**Task:** Please write out, exactly as given, the line that contains "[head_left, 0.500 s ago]" and all lines that follow it through the end of the listing, and nothing else.

--- Dataset extract Enclosed Below ---

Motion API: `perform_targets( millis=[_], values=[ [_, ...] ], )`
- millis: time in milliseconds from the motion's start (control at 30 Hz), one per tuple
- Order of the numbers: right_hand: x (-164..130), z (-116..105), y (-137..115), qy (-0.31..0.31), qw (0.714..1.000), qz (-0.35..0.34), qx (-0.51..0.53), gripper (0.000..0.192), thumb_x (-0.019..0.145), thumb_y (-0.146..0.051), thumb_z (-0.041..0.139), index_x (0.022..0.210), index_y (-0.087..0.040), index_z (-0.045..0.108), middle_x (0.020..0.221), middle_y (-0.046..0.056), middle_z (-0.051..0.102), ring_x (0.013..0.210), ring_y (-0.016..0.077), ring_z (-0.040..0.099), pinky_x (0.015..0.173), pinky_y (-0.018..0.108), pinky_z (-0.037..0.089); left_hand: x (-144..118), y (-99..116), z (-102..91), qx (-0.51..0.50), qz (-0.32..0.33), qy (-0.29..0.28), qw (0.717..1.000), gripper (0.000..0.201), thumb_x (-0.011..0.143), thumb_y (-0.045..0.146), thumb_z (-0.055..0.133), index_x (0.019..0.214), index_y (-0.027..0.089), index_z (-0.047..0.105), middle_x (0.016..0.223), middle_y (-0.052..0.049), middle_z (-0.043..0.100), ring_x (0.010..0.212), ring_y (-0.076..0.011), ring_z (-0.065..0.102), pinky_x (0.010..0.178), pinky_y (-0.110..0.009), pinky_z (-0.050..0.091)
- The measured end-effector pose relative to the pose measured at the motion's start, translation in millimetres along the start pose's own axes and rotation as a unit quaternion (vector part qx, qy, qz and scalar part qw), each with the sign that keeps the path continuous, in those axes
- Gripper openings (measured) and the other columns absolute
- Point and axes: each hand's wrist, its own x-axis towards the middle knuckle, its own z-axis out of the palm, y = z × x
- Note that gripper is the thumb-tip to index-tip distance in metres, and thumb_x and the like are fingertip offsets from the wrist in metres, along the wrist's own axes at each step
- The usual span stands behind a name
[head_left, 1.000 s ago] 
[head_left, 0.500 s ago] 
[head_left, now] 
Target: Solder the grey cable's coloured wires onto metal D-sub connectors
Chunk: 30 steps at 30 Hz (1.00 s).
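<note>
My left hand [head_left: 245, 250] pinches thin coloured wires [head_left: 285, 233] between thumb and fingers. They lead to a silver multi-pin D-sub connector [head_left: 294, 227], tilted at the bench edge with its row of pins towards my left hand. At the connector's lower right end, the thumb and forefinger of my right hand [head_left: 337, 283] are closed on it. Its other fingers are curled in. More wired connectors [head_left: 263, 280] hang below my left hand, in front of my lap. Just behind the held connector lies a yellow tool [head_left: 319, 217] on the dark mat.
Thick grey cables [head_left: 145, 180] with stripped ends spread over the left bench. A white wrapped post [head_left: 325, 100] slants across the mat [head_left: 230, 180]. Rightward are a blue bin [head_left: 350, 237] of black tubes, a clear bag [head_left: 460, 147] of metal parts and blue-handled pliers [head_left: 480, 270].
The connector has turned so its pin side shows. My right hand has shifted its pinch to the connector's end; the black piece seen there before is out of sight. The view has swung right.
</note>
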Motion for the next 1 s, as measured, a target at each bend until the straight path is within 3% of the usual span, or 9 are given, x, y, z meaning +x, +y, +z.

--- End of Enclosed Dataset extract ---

**Solution to this exercise:**
[head_left, 0.500 s ago] 
[head_left, now] 
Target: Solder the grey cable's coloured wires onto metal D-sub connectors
Chunk: 30 steps at 30 Hz (1.00 s).
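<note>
My left hand [head_left: 245, 250] pinches thin coloured wires [head_left: 285, 233] between thumb and fingers. They lead to a silver multi-pin D-sub connector [head_left: 294, 227], tilted at the bench edge with its row of pins towards my left hand. At the connector's lower right end, the thumb and forefinger of my right hand [head_left: 337, 283] are closed on it. Its other fingers are curled in. More wired connectors [head_left: 263, 280] hang below my left hand, in front of my lap. Just behind the held connector lies a yellow tool [head_left: 319, 217] on the dark mat.
Thick grey cables [head_left: 145, 180] with stripped ends spread over the left bench. A white wrapped post [head_left: 325, 100] slants across the mat [head_left: 230, 180]. Rightward are a blue bin [head_left: 350, 237] of black tubes, a clear bag [head_left: 460, 147] of metal parts and blue-handled pliers [head_left: 480, 270].
The connector has turned so its pin side shows. My right hand has shifted its pinch to the connector's end; the black piece seen there before is out of sight. The view has swung right.
</note>
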Motion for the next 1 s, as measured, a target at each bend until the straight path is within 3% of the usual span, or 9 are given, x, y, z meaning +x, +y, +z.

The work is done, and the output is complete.